Why Depression Affects Smoking Cessation
By Bob Sherman

Those who are suffering from depression experience prolonged symptoms that interfere with their daily lives. The National Institute of Health indicates that common symptoms include:

  • Persistent sad, anxious, or 'empty' mood
  • Feelings of hopelessness, pessimism
  • Feelings of guilt, worthlessness, helplessness
  • Loss of interest or pleasure in hobbies and activities that were once enjoyed, including sex
  • Decreased energy, fatigue, being 'slowed down'
  • Difficulty concentrating, remembering, making decisions
  • Insomnia, early-morning awakening, or oversleeping
  • Appetite and/or weight loss or overeating and weight gain
  • Thoughts of death or suicide; suicide attempts
  • Restlessness, irritability
  • Persistent physical symptoms that do not respond to treatment, such as headaches, digestive disorders, and chronic pain

Treatments for Depression

Depression treatments typically include medication and psychotherapy.

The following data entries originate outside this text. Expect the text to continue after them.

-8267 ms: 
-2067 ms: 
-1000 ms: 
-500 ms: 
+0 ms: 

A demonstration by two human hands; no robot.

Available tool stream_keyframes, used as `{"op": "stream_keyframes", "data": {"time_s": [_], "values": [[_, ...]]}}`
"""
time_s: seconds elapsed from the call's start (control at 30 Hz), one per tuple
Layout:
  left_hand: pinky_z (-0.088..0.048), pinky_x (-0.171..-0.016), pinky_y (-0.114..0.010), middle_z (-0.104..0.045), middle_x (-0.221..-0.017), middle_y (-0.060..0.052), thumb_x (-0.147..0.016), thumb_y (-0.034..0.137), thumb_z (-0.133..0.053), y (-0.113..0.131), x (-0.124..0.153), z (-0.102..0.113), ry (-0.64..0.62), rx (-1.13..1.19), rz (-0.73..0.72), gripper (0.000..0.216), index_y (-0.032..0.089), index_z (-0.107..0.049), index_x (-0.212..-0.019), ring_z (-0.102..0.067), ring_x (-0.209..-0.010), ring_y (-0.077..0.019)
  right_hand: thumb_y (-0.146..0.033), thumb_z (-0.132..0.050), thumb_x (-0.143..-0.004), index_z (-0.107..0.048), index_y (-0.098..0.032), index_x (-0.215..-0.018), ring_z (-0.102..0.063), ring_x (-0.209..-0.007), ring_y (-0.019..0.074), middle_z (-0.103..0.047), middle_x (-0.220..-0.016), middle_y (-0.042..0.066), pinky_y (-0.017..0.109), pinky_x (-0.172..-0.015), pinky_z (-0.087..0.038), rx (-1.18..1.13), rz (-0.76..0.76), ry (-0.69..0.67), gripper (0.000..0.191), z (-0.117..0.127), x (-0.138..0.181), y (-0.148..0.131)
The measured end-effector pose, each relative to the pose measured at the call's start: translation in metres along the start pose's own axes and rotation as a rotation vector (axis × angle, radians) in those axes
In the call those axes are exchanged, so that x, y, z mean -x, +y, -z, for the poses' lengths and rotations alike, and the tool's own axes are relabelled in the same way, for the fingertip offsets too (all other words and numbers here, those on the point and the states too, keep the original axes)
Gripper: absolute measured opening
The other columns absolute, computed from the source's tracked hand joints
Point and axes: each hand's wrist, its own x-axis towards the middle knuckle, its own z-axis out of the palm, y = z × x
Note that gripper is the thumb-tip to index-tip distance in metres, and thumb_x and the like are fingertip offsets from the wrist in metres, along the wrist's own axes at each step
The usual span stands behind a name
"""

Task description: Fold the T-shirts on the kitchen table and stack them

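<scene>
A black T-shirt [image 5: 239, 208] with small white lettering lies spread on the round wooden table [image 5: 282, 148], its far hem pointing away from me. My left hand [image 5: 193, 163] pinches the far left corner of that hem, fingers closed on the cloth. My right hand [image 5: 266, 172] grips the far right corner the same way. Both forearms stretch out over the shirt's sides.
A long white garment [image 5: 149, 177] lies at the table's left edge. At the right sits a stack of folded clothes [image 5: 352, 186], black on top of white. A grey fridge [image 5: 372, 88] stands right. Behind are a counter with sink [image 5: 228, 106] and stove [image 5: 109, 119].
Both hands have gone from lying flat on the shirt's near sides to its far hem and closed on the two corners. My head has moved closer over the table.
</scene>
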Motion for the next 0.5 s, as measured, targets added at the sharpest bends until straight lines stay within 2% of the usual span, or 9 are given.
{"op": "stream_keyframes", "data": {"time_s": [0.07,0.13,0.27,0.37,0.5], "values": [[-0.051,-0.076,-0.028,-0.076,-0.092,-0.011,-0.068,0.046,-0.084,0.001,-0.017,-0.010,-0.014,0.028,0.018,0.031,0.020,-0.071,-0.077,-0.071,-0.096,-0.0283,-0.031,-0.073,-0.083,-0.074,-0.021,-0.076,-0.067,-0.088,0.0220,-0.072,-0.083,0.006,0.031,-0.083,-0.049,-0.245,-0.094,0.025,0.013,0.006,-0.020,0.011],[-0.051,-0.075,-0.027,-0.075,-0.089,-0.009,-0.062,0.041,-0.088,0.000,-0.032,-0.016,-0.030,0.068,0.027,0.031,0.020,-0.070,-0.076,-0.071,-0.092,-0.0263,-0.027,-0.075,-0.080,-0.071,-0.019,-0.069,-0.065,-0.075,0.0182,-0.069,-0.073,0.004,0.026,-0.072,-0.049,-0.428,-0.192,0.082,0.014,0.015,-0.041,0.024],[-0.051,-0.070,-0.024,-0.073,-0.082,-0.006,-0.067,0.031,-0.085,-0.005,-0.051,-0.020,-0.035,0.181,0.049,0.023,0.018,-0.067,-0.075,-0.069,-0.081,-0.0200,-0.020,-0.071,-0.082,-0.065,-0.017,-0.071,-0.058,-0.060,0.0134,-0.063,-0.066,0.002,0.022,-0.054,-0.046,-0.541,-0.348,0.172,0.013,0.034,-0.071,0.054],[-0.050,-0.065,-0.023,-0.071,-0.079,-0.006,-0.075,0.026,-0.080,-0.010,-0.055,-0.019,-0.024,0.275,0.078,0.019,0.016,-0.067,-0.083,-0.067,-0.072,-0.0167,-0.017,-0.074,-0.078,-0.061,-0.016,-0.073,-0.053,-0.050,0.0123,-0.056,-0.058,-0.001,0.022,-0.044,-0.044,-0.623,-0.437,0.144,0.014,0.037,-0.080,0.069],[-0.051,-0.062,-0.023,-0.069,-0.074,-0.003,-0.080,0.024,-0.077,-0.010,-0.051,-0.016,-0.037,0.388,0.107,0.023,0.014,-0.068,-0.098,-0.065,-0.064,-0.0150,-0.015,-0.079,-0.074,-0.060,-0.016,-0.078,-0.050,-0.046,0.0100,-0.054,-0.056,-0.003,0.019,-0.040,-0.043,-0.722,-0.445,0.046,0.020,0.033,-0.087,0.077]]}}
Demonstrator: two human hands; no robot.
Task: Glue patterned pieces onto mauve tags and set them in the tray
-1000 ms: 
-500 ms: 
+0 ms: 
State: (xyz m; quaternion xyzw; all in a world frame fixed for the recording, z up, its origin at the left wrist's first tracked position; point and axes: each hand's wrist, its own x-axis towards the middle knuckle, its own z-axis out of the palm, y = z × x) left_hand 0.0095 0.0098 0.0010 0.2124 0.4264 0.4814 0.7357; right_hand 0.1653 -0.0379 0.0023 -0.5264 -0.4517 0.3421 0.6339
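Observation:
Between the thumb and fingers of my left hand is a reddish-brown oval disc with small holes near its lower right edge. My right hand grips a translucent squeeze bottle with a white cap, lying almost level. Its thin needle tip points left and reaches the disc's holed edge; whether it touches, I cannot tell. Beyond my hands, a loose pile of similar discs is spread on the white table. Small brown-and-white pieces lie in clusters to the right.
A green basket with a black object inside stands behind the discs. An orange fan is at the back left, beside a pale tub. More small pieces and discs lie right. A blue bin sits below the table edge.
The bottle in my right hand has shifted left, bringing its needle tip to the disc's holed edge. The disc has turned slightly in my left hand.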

Antidepressant medication is used to normalize brain chemicals called neurotransmitters. These neurotransmitters include serotonin, norepinephrine and dopamine. Medicines such as fluoxetine (Prozac) and citalopram (Celexa) are among the most popular. Older antidepressants such as tricyclics and monoamine oxidase inhibitors (MAOIs) are also prescribed, but may have more side effects.

Psychotherapy including cognitive behavioral therapy (CBT) and interpersonal therapy (IPT) have been successful in treating depression. CBT involves teaching new ways of thinking that helps change negative habits that contribute to depression. IPT helps people work through relationship problems or events that contribute to their depression.

How Cigarettes Self Medicate

Nicotine is a major ingredient of cigarette smoke. It acts as an addicting stimulant. Within seven seconds of taking a puff, nicotine enters the smoker's brain. Nicotine increases acetylcholine, norepinephrine, dopamine, and beta-endorphin levels in the brain. Other ingredients in tobacco smoke work to inhibit monoamine oxidase (MAO). In this way, the ingredients in tobacco smoke generate feelings of pleasure similar to antidepressant medications.

The chemicals in tobacco smoke cause feelings of relaxation, calmness, and alertness that smokers find appealing. Some indicate it produces a mildly euphoric state.

The effects of tobacco smoke's ingredients on the brain last from five minutes up to two hours. After this time, the good feelings diminish and the smoker has a natural desire to smoke again to restore the good feelings.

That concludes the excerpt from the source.